What you are asked to do: Below are records; reproduce exactly the lines from the one that has "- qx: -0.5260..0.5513" through the one that has "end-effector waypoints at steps", ends included, and nothing more.

Records drawn from a dataset:
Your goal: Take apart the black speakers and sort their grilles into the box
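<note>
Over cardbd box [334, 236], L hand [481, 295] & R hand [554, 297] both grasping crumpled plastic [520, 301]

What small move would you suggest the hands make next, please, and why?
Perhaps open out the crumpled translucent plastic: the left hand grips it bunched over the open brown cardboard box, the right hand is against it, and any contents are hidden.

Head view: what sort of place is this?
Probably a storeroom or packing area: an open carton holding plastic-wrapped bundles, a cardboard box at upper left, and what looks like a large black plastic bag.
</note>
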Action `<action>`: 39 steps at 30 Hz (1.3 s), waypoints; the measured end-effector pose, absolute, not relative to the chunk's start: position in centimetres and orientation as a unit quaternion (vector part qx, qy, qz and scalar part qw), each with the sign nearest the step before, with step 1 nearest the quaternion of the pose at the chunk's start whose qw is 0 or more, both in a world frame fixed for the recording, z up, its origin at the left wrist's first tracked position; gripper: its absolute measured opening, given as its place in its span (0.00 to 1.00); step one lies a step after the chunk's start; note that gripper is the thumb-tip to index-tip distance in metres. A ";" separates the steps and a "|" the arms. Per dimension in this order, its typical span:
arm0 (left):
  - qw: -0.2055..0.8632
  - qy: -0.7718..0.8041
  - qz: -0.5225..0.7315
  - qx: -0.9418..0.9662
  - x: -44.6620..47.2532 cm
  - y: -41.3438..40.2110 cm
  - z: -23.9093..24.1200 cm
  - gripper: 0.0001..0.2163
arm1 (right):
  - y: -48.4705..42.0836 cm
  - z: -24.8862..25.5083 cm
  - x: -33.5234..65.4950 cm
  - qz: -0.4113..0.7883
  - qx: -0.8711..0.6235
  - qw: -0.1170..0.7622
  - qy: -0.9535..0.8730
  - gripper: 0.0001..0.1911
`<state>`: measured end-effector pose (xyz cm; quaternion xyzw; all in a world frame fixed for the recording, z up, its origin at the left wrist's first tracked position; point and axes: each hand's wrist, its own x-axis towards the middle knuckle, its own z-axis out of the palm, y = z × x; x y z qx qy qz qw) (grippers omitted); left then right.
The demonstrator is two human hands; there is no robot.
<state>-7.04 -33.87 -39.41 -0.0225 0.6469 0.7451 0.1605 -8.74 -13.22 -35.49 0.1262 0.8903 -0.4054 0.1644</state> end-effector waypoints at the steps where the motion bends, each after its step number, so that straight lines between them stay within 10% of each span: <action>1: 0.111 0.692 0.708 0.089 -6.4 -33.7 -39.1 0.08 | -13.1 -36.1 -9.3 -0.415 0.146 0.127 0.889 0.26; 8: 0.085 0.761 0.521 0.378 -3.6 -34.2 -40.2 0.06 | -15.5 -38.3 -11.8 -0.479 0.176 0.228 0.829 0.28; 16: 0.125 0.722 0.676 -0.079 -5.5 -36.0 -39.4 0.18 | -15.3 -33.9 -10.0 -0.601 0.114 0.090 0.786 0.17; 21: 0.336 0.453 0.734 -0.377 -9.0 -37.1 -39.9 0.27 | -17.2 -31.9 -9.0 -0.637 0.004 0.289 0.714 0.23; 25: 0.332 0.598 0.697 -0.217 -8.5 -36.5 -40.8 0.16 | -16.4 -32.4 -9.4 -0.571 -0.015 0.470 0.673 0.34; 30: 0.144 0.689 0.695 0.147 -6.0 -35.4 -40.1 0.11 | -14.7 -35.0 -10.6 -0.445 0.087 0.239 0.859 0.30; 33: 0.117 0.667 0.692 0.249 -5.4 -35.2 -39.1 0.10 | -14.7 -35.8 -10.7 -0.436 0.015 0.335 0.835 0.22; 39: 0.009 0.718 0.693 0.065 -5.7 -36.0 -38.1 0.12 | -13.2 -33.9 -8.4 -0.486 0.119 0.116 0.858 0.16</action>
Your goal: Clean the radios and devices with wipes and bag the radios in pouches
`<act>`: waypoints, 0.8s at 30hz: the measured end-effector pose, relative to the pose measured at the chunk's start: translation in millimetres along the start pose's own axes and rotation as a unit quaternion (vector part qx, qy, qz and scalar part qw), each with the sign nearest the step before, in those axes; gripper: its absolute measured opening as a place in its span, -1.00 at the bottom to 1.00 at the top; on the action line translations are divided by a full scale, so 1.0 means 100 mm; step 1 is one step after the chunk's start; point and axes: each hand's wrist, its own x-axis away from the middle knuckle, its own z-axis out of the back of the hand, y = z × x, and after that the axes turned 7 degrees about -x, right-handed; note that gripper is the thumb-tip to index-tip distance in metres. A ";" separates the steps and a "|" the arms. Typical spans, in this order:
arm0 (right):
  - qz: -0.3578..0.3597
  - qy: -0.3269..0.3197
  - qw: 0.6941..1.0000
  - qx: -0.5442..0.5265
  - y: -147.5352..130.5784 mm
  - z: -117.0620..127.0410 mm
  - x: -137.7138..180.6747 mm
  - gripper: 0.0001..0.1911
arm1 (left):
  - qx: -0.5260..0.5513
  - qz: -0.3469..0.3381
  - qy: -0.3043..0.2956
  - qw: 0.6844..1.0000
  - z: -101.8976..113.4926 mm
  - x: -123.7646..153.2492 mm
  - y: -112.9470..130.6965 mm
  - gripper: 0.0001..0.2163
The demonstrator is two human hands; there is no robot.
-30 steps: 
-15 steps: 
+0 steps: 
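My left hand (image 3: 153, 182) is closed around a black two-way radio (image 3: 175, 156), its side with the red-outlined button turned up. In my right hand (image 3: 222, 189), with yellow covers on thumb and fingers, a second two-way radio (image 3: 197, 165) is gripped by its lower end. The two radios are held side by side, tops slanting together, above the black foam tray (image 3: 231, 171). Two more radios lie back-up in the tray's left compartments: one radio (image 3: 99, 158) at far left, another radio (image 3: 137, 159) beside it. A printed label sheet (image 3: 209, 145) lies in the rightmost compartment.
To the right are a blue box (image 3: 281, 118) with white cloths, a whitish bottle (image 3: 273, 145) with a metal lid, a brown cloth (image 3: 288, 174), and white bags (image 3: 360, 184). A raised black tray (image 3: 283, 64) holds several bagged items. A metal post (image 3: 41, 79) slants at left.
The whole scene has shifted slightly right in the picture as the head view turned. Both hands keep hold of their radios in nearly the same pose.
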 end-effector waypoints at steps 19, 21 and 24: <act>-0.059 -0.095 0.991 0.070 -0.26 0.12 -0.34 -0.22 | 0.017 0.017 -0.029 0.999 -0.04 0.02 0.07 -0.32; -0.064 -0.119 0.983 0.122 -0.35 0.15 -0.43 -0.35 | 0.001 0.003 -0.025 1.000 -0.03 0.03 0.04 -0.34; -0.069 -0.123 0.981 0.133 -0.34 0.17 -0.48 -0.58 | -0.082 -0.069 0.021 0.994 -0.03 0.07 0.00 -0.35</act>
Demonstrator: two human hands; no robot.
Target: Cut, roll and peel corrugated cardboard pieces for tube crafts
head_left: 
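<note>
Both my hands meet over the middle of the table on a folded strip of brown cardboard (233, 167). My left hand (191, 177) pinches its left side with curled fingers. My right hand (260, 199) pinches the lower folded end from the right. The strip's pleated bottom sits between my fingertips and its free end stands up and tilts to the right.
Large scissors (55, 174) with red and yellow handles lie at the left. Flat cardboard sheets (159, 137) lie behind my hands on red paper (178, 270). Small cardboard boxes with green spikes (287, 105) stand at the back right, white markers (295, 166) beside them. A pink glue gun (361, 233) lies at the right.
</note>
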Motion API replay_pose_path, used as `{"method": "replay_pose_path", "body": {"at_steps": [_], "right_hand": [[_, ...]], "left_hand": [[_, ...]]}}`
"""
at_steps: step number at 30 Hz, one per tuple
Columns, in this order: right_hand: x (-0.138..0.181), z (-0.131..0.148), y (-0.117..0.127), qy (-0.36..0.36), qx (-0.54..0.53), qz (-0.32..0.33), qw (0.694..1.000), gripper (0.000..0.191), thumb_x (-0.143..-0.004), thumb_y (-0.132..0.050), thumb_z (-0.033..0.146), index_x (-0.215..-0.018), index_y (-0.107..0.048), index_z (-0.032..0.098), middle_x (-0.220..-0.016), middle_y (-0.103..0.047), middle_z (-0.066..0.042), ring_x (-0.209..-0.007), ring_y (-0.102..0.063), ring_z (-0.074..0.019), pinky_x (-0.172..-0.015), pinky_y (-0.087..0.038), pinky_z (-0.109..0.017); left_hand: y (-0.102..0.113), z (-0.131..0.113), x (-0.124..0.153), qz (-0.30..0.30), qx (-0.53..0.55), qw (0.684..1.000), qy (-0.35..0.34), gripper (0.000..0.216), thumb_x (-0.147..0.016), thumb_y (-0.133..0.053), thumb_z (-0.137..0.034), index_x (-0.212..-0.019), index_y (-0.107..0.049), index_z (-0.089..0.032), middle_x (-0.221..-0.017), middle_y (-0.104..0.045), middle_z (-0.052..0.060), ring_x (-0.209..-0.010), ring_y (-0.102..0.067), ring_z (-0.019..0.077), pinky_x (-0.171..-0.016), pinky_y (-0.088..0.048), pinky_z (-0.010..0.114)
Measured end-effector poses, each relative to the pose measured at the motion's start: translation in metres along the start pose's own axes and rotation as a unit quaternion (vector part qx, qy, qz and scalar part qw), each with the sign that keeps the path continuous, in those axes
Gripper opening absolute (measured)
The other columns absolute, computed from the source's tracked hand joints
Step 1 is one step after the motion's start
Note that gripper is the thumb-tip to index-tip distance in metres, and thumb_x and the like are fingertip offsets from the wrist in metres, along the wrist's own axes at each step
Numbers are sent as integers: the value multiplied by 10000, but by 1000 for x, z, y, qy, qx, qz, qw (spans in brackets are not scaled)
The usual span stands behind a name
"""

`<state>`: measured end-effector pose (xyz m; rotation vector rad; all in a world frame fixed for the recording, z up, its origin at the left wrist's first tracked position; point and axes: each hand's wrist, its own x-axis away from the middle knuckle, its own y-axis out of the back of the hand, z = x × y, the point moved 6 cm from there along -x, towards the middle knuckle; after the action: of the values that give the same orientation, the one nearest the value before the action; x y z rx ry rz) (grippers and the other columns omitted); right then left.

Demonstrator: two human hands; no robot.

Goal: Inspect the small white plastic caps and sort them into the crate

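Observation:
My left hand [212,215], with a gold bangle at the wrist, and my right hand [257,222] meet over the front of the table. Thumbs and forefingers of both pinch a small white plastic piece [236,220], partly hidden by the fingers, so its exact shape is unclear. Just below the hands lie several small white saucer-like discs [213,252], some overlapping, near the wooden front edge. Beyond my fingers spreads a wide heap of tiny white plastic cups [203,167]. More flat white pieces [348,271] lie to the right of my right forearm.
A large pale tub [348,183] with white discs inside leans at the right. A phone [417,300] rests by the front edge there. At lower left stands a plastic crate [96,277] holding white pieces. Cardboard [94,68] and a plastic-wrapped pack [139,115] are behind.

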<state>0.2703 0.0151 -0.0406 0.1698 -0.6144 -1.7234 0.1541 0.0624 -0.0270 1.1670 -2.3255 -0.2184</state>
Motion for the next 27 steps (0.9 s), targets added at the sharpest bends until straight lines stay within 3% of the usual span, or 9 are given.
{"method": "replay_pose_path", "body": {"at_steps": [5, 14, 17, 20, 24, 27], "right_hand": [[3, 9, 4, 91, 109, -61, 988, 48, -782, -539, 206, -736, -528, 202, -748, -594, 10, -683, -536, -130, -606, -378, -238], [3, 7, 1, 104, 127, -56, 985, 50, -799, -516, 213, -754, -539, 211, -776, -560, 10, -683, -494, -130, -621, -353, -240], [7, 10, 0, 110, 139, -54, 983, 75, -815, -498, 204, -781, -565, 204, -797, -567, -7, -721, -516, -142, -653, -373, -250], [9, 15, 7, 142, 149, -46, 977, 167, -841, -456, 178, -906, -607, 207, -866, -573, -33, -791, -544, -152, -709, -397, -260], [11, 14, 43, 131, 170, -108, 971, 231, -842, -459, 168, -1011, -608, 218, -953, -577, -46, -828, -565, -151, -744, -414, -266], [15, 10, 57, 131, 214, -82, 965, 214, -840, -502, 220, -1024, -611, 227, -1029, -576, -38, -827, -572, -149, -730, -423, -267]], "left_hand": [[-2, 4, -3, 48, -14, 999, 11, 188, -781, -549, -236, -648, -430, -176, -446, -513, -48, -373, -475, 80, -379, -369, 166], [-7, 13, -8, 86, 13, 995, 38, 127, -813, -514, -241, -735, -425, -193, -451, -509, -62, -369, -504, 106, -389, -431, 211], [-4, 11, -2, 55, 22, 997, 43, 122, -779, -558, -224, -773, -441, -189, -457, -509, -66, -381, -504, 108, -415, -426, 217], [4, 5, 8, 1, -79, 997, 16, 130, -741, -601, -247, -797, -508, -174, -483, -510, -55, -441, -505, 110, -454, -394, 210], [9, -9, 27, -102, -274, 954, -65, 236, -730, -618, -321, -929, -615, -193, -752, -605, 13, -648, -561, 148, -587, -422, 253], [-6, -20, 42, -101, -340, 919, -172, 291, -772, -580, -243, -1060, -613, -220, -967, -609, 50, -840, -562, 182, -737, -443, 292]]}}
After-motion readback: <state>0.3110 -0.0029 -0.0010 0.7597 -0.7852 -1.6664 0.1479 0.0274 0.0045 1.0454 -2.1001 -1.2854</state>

Output of the exercise:
  - qx: -0.5260..0.5513
  - qz: -0.3469..0.3381
  - qy: -0.3043..0.2956
  - qw: 0.6844..1.0000
  - z: -101.8976..113.4926 mm
  - x: -123.7646..153.2492 mm
  - y: -112.9470..130.6965 mm
  - gripper: 0.0001..0.2163
The demonstrator is two human hands; there is no robot.
-30 steps: 
-15 steps: 
+0 steps: 
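My left hand (image 3: 153, 182) is closed around a black two-way radio (image 3: 175, 156), its side with the red-outlined button turned up. In my right hand (image 3: 222, 189), with yellow covers on thumb and fingers, a second two-way radio (image 3: 197, 165) is gripped by its lower end. The two radios are held side by side, tops slanting together, above the black foam tray (image 3: 231, 171). Two more radios lie back-up in the tray's left compartments: one radio (image 3: 99, 158) at far left, another radio (image 3: 137, 159) beside it. A printed label sheet (image 3: 209, 145) lies in the rightmost compartment.
To the right are a blue box (image 3: 281, 118) with white cloths, a whitish bottle (image 3: 273, 145) with a metal lid, a brown cloth (image 3: 288, 174), and white bags (image 3: 360, 184). A raised black tray (image 3: 283, 64) holds several bagged items. A metal post (image 3: 41, 79) slants at left.
The whole scene has shifted slightly right in the picture as the head view turned. Both hands keep hold of their radios in nearly the same pose.
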 end-effector waypoints at steps 19, 21 and 24: <act>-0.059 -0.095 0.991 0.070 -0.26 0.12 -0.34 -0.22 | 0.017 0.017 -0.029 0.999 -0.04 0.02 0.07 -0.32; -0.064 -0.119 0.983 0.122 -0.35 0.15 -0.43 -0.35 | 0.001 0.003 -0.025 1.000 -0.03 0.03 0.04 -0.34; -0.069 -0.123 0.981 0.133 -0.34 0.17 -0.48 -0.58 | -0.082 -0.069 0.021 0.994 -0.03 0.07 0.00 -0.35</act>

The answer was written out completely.